## Work item:
Everything in the listing below should be written out again exactly, except the pictures.

## Data excerpt:

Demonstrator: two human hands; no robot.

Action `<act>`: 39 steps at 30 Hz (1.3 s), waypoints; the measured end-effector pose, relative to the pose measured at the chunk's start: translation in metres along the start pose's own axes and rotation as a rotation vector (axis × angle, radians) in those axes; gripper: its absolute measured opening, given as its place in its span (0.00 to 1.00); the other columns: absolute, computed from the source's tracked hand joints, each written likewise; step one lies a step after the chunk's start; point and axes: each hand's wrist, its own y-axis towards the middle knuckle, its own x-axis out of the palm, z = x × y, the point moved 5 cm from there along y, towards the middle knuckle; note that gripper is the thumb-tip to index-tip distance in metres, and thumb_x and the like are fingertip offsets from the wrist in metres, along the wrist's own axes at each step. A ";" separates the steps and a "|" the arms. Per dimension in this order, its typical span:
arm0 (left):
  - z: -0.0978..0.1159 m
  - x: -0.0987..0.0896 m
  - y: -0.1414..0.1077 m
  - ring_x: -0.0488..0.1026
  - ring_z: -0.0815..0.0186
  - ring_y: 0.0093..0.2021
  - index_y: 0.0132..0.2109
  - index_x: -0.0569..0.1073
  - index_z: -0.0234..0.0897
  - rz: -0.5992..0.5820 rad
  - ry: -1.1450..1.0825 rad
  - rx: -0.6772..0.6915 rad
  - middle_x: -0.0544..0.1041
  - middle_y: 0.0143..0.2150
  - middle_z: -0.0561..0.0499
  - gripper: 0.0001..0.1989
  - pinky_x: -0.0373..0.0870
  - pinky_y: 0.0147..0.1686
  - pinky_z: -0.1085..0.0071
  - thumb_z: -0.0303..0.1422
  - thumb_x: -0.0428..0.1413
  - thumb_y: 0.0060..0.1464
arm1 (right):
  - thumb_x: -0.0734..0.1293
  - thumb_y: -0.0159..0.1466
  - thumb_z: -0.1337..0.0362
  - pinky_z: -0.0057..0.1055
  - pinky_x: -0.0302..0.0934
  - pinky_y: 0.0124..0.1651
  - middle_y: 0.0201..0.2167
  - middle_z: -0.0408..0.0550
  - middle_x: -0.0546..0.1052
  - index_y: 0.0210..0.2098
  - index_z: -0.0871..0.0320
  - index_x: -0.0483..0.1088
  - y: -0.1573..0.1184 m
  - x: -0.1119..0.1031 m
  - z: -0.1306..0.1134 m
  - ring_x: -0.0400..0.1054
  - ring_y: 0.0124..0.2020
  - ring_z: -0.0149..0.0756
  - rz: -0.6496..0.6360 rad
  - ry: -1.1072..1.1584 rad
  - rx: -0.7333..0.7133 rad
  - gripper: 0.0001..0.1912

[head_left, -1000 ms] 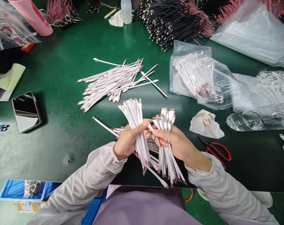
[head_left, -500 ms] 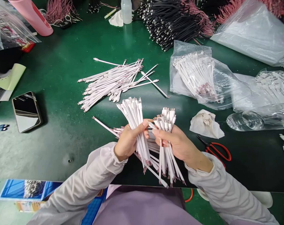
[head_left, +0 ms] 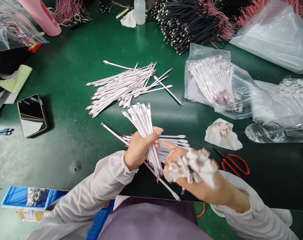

## Completed exercise:
Demonstrator: two human hands; no robot.

Action `<act>`: 39 steps at 30 Hz (1.3 s), waypoints; the measured end-effector pose, relative to the pose measured at the chunk's start: translation in metres along the start pose's own axes and rotation as a rotation vector (axis × angle, radians) in those axes; gripper: its absolute measured opening, given as its place in its span (0.00 to 1.00); the other columns: absolute, computed from the source's tracked hand joints, each written likewise; step one lies a step after the chunk's start; point and axes: each hand's wrist, its own y-axis towards the middle knuckle, its own x-axis out of the palm, z = x × y, the point moved 5 cm from there along y, towards the middle knuckle; note that gripper is the thumb-tip to index-tip distance in metres, and thumb_x and the like are fingertip offsets from the wrist in metres, along the wrist's own axes at each step. A ";" separates the steps and a "|" the arms. Per dimension in this order, its typical span:
arm0 (left):
  - z: -0.0978..0.1159 m
  - x: -0.0987..0.0896 m
  - y: -0.1414..0.1077 m
  - ring_x: -0.0488..0.1026
  - ring_z: -0.0815..0.0186
  - ring_y: 0.0093..0.2021
  - index_y: 0.0132..0.2109
  - index_x: -0.0569..0.1073
  - index_z: -0.0234..0.0897
  - rz: -0.5992..0.5820 rad
  - ry: -1.1450..1.0825 rad
  - rx: -0.6772..0.6915 rad
  - middle_x: -0.0544..0.1041
  - middle_y: 0.0143..0.2150
  - middle_z: -0.0561..0.0499
  - gripper: 0.0001..0.1989
  - pinky_x: -0.0373..0.0870
  - pinky_y: 0.0147..0.1686
  - pinky_z: -0.1085..0.0071
  - thumb_z: -0.0303..0.1422
  - thumb_x: -0.0428..0.1413
  - thumb_y: 0.0060..0.1464
arm1 (right):
  - thumb_x: -0.0734..0.1293
  - thumb_y: -0.0159..0.1466
  - thumb_z: -0.1337..0.0362
  - pinky_z: -0.0057..0.1055
  - pinky_x: -0.0302..0.0934
  - pinky_y: 0.0124..0.1651
  - middle_y: 0.0201..0.2167
  - middle_z: -0.0408..0.0550
  - middle_x: -0.0546..0.1052
  - index_y: 0.0210..0.2098
  - index_z: -0.0871..0.0320
  - index_x: -0.0483..0.1088
  - y: -0.1573..0.1184 m
  - x: -0.1119..0.1031 m
  - z: -0.1306..0.1134 m
  - ring_x: -0.0400..0.1054
  - ring_y: 0.0124..0.2020
  - ring_z: -0.0149..0.0756
  - rz: -0.6496..0.6360 rad
  - ry: -1.1072..1.1584 rad
  - rx: -0.7333..0.7133 rad
  - gripper: 0.0001..0.1912

[head_left, -1000 ms] 
[head_left, -500 ms] 
[head_left, +0 ms] 

The full output has already been given.